# Deep Belief Network (DBN)

A Deep Belief Network (DBN) is a directed conditional probability network that is a deep network.

**AKA:**Deep Directed Conditional Probability Network.**Context:**- It can (typically) be used for unsupervised learning to extract complex features from data.
- It can (often) be trained by a Deep Belief Network Training System (that implements a deep belief network training algorithm).
- It can (often) be initialized with layer-wise pretraining using Restricted Boltzmann Machines (RBMs) followed by fine-tuning using backpropagation. This greedy layer-wise training approach was a breakthrough that allowed effective training of deep architectures.
- It can range in complexity:
- A Simple Deep Belief Network may have only a few layers and small number of units, used for tasks like feature extraction on small datasets.
- A Complex Deep Belief Network may have many layers, a large number of units, and be applied to challenging problems like natural language understanding or computer vision.

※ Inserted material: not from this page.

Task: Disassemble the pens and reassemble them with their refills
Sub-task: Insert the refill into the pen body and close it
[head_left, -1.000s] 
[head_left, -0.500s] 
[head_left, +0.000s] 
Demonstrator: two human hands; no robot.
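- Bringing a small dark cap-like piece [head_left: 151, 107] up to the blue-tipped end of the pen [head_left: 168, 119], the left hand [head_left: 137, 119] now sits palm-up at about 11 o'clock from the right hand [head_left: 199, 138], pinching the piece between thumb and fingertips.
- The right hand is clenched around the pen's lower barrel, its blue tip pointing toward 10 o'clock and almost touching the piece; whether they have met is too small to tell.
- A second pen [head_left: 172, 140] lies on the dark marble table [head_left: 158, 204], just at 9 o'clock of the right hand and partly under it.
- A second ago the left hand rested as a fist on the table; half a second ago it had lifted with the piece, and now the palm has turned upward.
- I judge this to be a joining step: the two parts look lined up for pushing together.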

- It can serve as a generative model to learn data distributions. The top two layers form an undirected associative memory, while the lower layers use directed top-down connections to generate data.
- It can capture hierarchical representations of data through multiple layers of latent variables. Higher layers represent more abstract features learned from the features in lower layers.
- ...

**Example(s):**- A Deep Belief Network for Handwritten Digit Recognition, where DBNs are used to classify digits in the MNIST dataset.
- A Deep Belief Network for Natural Language Understanding, where a complex DBN is trained to extract semantic meaning from text data.
- A Deep Belief Network for Computer Vision, applied to tasks like object recognition or facial expression analysis from image data.
- A Deep Belief Network for Collaborative Filtering, used to learn user preferences and make recommendations in a product recommender system.
- A Deep Belief Network for Acoustic Modeling applied to speech recognition tasks to model the relationship between audio signals and language units.
- …

**Counter-Example(s):**- A Shallow Directed Conditional Probability Network which doesn't have multiple layers characteristic of deep architectures.
- A Deep Feedforward Neural Network composed of many layers but with only directed connections and trained end-to-end with backpropagation, rather than unsupervised layer-wise training.
- An Undirected Graphical Model like a Boltzmann Machine, lacking the top-down generative connections of a DBN.
- Convolutional Neural Networks which have specialized architectures designed for grid-like data and do not typically use unsupervised pre-training.
- Recurrent Neural Networks that have feedback connections and are designed for processing sequential data, unlike the feedforward structure of DBNs.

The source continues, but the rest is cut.